__Exercise prompt__
Repeat the data that follows, keeping every character intact.

* * * * * * *

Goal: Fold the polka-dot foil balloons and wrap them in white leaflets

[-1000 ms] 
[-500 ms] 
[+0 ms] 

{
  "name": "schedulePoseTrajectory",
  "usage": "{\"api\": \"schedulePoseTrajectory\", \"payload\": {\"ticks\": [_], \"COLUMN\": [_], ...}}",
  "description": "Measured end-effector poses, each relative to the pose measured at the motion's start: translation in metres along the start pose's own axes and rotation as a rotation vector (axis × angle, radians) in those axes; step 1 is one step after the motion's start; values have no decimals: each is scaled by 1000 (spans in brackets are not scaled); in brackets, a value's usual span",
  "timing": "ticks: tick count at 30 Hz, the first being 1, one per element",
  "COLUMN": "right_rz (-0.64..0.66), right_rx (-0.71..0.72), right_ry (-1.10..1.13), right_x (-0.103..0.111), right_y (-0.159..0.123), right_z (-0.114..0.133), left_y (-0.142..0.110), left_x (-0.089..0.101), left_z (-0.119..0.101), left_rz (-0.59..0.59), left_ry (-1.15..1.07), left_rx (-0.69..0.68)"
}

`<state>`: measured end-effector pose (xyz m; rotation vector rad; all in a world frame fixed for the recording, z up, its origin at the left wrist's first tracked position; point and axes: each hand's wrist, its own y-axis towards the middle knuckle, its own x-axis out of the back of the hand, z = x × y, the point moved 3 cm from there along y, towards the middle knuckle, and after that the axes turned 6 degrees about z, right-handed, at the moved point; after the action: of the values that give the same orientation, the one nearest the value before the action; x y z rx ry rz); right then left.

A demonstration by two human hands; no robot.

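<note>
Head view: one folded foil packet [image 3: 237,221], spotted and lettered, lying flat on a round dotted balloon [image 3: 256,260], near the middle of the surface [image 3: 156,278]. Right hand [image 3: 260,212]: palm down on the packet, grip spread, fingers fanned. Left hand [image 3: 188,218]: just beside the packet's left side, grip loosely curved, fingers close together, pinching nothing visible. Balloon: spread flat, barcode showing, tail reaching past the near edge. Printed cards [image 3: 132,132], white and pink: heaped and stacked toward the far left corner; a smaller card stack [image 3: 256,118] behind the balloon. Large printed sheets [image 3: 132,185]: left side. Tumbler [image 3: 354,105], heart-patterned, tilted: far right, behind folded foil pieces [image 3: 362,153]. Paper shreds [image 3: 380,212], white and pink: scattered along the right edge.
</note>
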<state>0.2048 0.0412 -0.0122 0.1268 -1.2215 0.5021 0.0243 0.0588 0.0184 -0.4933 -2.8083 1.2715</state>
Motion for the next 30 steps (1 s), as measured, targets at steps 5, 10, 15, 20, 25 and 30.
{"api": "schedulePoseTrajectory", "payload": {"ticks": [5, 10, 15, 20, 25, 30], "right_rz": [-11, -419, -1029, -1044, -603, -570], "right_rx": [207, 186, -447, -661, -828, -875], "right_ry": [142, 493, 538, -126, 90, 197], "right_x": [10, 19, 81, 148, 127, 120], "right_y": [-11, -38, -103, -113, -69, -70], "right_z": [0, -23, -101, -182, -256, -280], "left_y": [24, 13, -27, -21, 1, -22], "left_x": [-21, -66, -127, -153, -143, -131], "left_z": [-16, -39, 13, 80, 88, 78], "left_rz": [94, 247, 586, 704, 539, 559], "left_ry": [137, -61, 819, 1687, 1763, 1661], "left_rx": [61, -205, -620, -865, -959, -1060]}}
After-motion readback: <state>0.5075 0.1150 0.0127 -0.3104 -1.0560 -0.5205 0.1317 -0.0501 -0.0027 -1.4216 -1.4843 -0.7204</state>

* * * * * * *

__Output__
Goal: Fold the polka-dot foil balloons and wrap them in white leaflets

[-1000 ms] 
[-500 ms] 
[+0 ms] 

{
  "name": "schedulePoseTrajectory",
  "usage": "{\"api\": \"schedulePoseTrajectory\", \"payload\": {\"ticks\": [_], \"COLUMN\": [_], ...}}",
  "description": "Measured end-effector poses, each relative to the pose measured at the motion's start: translation in metres along the start pose's own axes and rotation as a rotation vector (axis × angle, radians) in those axes; step 1 is one step after the motion's start; values have no decimals: each is scaled by 1000 (spans in brackets are not scaled); in brackets, a value's usual span",
  "timing": "ticks: tick count at 30 Hz, the first being 1, one per element",
  "COLUMN": "right_rz (-0.64..0.66), right_rx (-0.71..0.72), right_ry (-1.10..1.13), right_x (-0.103..0.111), right_y (-0.159..0.123), right_z (-0.114..0.133), left_y (-0.142..0.110), left_x (-0.089..0.101), left_z (-0.119..0.101), left_rz (-0.59..0.59), left_ry (-1.15..1.07), left_rx (-0.69..0.68)"
}

`<state>`: measured end-effector pose (xyz m; rotation vector rad; all in a world frame fixed for the recording, z up, its origin at the left wrist's first tracked position; point and axes: each hand's wrist, its own y-axis towards the middle knuckle, its own x-axis out of the back of the hand, z = x × y, the point moved 3 cm from there along y, towards the middle knuckle, and after that the axes turned 6 degrees about z, right-handed, at the moved point; after the action: of the values that give the same orientation, the one nearest the value before the action; x y z rx ry rz); right then left.

A demonstration by two human hands; no robot.

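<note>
Head view: one folded foil packet [image 3: 237,221], spotted and lettered, lying flat on a round dotted balloon [image 3: 256,260], near the middle of the surface [image 3: 156,278]. Right hand [image 3: 260,212]: palm down on the packet, grip spread, fingers fanned. Left hand [image 3: 188,218]: just beside the packet's left side, grip loosely curved, fingers close together, pinching nothing visible. Balloon: spread flat, barcode showing, tail reaching past the near edge. Printed cards [image 3: 132,132], white and pink: heaped and stacked toward the far left corner; a smaller card stack [image 3: 256,118] behind the balloon. Large printed sheets [image 3: 132,185]: left side. Tumbler [image 3: 354,105], heart-patterned, tilted: far right, behind folded foil pieces [image 3: 362,153]. Paper shreds [image 3: 380,212], white and pink: scattered along the right edge.
</note>
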<state>0.2048 0.0412 -0.0122 0.1268 -1.2215 0.5021 0.0243 0.0588 0.0184 -0.4933 -2.8083 1.2715</state>
Motion for the next 30 steps (1 s), as measured, targets at steps 5, 10, 15, 20, 25 and 30.
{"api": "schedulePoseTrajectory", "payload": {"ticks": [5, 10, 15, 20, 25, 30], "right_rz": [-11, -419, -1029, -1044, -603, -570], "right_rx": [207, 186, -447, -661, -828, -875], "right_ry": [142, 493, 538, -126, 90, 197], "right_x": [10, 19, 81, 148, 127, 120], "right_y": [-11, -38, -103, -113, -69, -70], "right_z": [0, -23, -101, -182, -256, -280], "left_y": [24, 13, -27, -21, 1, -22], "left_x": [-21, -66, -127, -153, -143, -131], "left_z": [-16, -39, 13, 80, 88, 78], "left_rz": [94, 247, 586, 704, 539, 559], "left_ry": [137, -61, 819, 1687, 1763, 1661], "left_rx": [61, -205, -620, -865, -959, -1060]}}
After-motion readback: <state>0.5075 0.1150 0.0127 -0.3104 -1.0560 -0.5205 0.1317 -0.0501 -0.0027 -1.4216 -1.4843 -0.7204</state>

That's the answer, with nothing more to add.